BRIEF ▸ Wherever "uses" turns up in the entries, copy out the line that holds it.

*** Block opens ***

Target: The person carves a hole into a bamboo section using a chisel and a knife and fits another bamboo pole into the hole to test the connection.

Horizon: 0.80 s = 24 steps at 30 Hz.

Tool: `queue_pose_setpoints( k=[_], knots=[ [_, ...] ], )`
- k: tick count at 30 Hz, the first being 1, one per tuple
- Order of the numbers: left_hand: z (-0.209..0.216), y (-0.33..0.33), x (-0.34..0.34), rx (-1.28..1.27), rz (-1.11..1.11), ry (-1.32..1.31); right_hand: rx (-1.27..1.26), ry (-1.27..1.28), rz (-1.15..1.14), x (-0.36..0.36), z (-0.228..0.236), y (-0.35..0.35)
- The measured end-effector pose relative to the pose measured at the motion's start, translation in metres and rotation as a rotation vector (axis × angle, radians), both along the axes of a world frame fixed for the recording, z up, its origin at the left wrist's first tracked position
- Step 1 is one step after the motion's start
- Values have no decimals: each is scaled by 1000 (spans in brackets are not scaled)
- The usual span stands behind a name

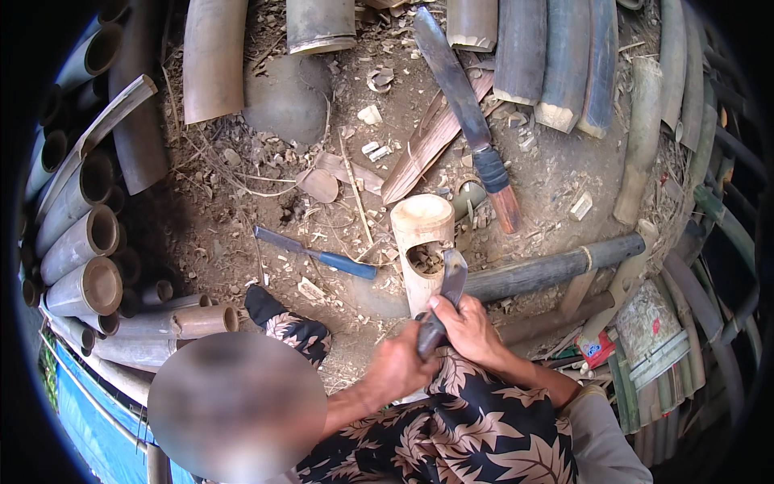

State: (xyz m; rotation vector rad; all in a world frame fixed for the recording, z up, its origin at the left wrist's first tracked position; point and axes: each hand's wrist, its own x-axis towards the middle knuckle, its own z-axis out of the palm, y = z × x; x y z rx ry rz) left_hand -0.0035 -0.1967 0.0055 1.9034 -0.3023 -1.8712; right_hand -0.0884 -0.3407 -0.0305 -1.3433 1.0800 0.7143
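Observation:
A pale, peeled bamboo section (pixel 413 288) stands tilted in front of my lap, a hollow opening cut in its side. The curved blade of a dark-handled knife (pixel 454 278) lies against the edge of that opening. My left hand (pixel 399 360) is closed around the knife's handle, slightly blurred. From the right, my right hand (pixel 472 332) grips near the base of the blade with its thumb along the knife; its other fingers are partly hidden. Left of the bamboo, a blue-handled chisel (pixel 322 256) lies on the ground.
A machete (pixel 455 85) lies beyond the bamboo, among shavings. A dark bamboo pole (pixel 556 266) extends to the right. Cut bamboo tubes (pixel 83 286) are stacked at left; more bamboo lengths (pixel 520 48) line the far side. A whitish container (pixel 649 327) sits at right. A blurred patch covers the lower left.

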Motion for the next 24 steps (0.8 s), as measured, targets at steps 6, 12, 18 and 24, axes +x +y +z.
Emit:
queue_pose_setpoints(
  k=[6,12,18,24],
  knots=[
    [19,-8,152,-165,-873,-345,1139,47,-878,26,-8,27],
    [-24,-14,175,-222,-793,20,1078,64,-862,26,-7,21],
    [-35,40,79,-198,-289,82,540,138,-319,27,7,5],
    [-9,23,-4,-277,91,-62,76,-124,171,0,27,-11]
  ],
)
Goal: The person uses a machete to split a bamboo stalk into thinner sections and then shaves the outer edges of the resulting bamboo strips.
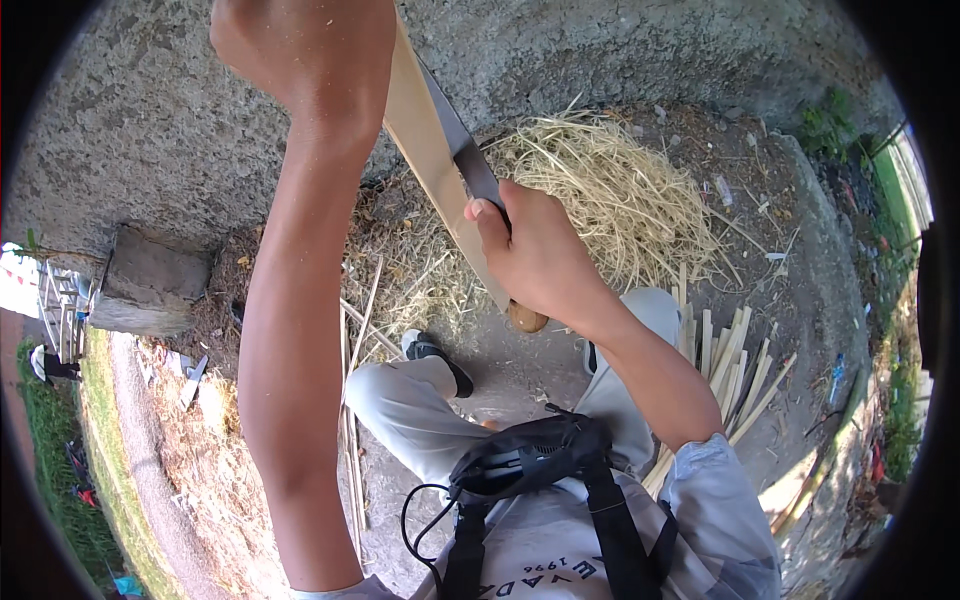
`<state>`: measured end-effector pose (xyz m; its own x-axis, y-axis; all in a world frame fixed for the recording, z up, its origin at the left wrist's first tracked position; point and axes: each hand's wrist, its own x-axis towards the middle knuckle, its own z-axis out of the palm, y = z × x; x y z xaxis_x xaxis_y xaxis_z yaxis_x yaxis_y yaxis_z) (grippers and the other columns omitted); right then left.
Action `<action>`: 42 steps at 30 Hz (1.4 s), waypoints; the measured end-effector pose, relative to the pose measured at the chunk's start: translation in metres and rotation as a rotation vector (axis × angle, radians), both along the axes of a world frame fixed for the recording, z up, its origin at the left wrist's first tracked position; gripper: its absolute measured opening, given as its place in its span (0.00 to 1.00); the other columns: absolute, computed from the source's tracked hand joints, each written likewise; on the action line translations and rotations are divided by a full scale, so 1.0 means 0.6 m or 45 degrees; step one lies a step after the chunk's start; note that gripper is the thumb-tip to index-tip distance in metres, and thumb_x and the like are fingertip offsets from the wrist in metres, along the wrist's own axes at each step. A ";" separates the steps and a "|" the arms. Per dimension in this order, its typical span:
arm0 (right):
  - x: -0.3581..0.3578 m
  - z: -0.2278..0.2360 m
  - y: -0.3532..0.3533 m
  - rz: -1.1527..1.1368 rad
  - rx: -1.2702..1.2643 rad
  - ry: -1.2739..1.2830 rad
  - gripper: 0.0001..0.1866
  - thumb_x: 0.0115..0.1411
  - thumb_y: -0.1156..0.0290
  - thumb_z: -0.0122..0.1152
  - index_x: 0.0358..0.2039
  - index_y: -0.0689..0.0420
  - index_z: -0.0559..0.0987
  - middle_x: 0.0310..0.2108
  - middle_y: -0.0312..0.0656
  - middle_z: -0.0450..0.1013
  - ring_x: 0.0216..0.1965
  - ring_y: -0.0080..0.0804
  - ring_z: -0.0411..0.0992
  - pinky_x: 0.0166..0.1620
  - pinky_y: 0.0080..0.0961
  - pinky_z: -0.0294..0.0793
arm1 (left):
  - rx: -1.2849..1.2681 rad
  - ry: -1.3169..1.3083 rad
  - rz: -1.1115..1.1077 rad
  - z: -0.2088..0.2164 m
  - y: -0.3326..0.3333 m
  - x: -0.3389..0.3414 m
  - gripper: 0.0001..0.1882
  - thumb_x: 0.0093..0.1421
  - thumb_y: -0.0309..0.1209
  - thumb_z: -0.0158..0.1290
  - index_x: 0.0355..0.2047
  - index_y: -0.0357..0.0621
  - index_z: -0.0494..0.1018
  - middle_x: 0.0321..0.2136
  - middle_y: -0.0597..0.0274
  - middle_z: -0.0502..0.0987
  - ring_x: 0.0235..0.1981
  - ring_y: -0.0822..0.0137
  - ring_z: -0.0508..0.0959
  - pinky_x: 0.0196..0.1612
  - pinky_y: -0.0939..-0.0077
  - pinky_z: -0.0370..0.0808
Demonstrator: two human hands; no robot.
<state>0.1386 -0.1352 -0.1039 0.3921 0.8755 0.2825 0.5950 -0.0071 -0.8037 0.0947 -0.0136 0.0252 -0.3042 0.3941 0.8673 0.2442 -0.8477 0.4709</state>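
My right hand [535,245] is closed round the handle of a long knife [478,170], its thumb lying along the grip. The rounded wooden butt of the handle pokes out below my fist. From there the dark blade slants up and to the left, against or close beside a flat, pale bamboo strip [425,135]. At the top edge my raised left hand [305,50] is curled at the strip's upper part, which passes behind the wrist. The fingers of that hand are mostly hidden or cut off by the picture's edge. The strip's lower end reaches down behind my right hand.
A heap of thin, curly shavings [610,190] lies ahead by a rough wall [620,60]. Split bamboo sticks [735,360] lie beside my right leg; longer ones [350,420] lie left. A concrete block [155,280] juts out at left, with a loose blade [194,382] nearer.
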 end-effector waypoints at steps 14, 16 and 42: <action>-0.010 -0.040 0.008 0.111 0.187 0.334 0.17 0.68 0.66 0.54 0.29 0.69 0.73 0.19 0.56 0.70 0.19 0.48 0.70 0.28 0.40 0.68 | -0.053 0.036 -0.075 -0.001 0.042 -0.022 0.28 0.67 0.41 0.45 0.12 0.40 0.61 0.09 0.69 0.57 0.15 0.77 0.56 0.20 0.67 0.53; -0.016 -0.051 0.008 0.043 0.038 0.310 0.19 0.69 0.63 0.53 0.29 0.68 0.72 0.18 0.56 0.68 0.19 0.50 0.68 0.29 0.41 0.68 | -0.019 0.080 -0.049 0.000 0.040 -0.022 0.28 0.67 0.41 0.46 0.11 0.40 0.61 0.09 0.70 0.57 0.14 0.76 0.56 0.20 0.66 0.54; -0.017 -0.157 -0.028 0.043 -0.407 0.099 0.17 0.67 0.64 0.54 0.32 0.68 0.74 0.20 0.55 0.71 0.21 0.52 0.70 0.30 0.39 0.70 | -0.071 -0.023 -0.186 0.007 0.037 -0.030 0.27 0.67 0.41 0.46 0.12 0.43 0.60 0.11 0.71 0.58 0.16 0.76 0.56 0.21 0.67 0.55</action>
<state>0.1287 -0.1517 -0.1982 0.3708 0.9279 -0.0382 0.5360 -0.2475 -0.8071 0.0767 0.0086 0.0291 -0.2554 0.4830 0.8376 0.1114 -0.8458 0.5217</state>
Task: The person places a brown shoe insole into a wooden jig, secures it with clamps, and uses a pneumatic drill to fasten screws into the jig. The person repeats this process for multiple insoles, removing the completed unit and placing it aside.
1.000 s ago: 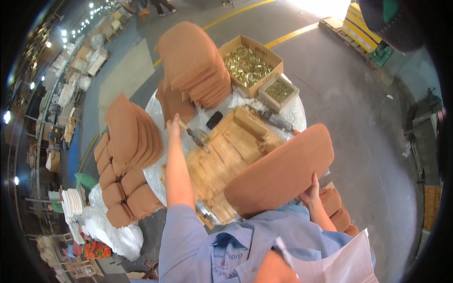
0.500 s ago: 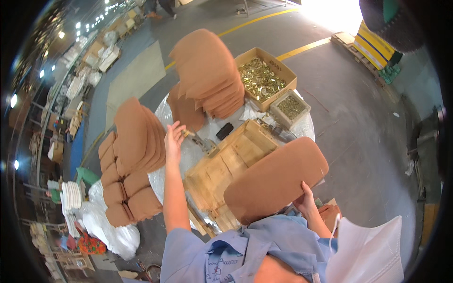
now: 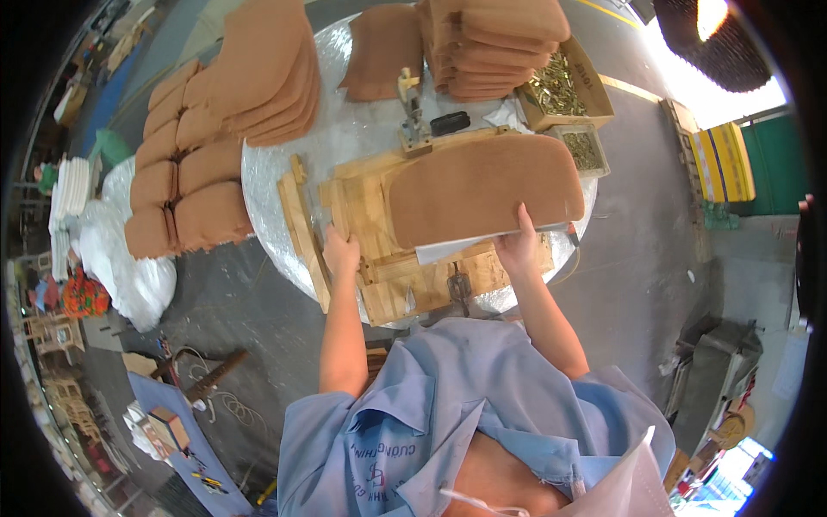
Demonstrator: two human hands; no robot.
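Round worktop [image 3: 336, 129], covered in clear plastic wrap. A chunky wooden jig [image 3: 401, 293] hogs the near half. Just past it there's some black oblong thing [image 3: 450, 123], then a lone brown panel [image 3: 383, 52] lying flat beside a stack of brown panels [image 3: 500, 52]. Far right: cardboard box [image 3: 594, 90] of brassy hardware, smaller tray [image 3: 596, 172] next to it.

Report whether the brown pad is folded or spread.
Spread: the pad shows one broad, rounded face with no fold across it, its near edge in the right hand.
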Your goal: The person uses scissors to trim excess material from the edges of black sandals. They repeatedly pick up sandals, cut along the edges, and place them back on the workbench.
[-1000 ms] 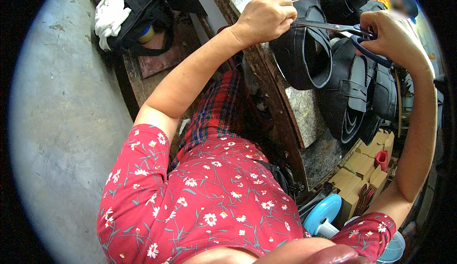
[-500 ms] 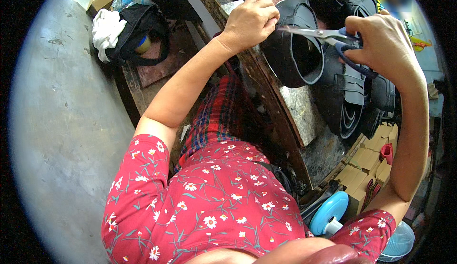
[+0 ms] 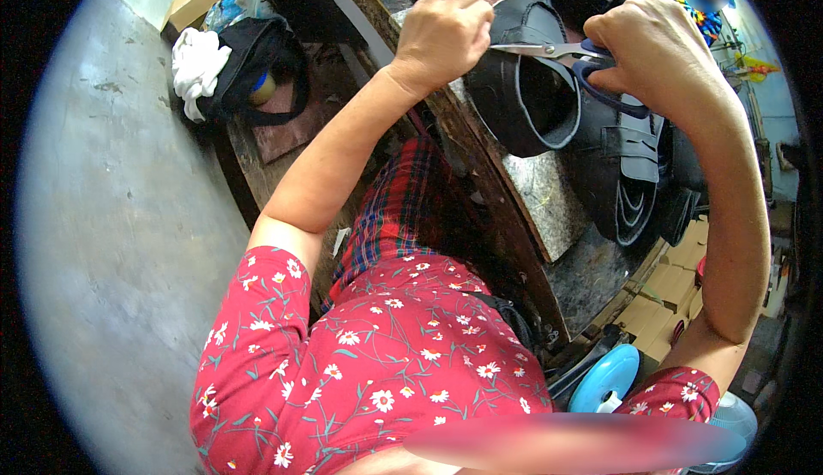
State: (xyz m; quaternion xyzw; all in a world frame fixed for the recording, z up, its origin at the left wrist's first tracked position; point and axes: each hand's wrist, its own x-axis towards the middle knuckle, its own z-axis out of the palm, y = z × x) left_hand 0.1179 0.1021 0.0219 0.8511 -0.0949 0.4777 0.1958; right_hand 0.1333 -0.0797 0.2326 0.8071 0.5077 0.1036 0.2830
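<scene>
My left hand [image 3: 443, 36] is closed in a pinch at the top middle, just left of a black leather shoe upper [image 3: 506, 108]. Whatever its fingers grip is hidden or too fine to make out. From the right, my right hand [image 3: 656, 57] grips scissors [image 3: 549, 50] with dark blue handles. Their blades point left across the upper, with the tips close beside my left fingertips. The upper rests on the workbench in a loop, its opening facing up. More black uppers [image 3: 630, 162] with strap details lie nested under my right hand and forearm.
The worn workbench [image 3: 544, 205] runs diagonally, its wooden edge near my lap. Lower right are cardboard boxes [image 3: 656, 312] and a blue round object [image 3: 604, 378]. A black bag [image 3: 274, 55] with white cloth [image 3: 199, 62] sits at upper left, near a grey wall [image 3: 111, 201].
The scissors and my right hand have moved left, bringing the tips closer to my left hand. My left hand has shifted slightly up and left.
</scene>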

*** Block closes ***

SOLUTION ▸
Goal: The person uses a machete to split a bamboo stalk into thinner sections and then shaves the outer edges of the resulting bamboo strips.
Task: The person places a brown shoe insole into a wooden jig, secures it with clamps, and uses a pneumatic drill to fasten screws into the jig. The person repeats this process for multiple insoles, removing the completed unit and placing it aside.
Your goal: The person uses scissors to trim excess material from the edges of black sandals. They repeatedly pick up sandals, cut along the edges, and place them back on the workbench.

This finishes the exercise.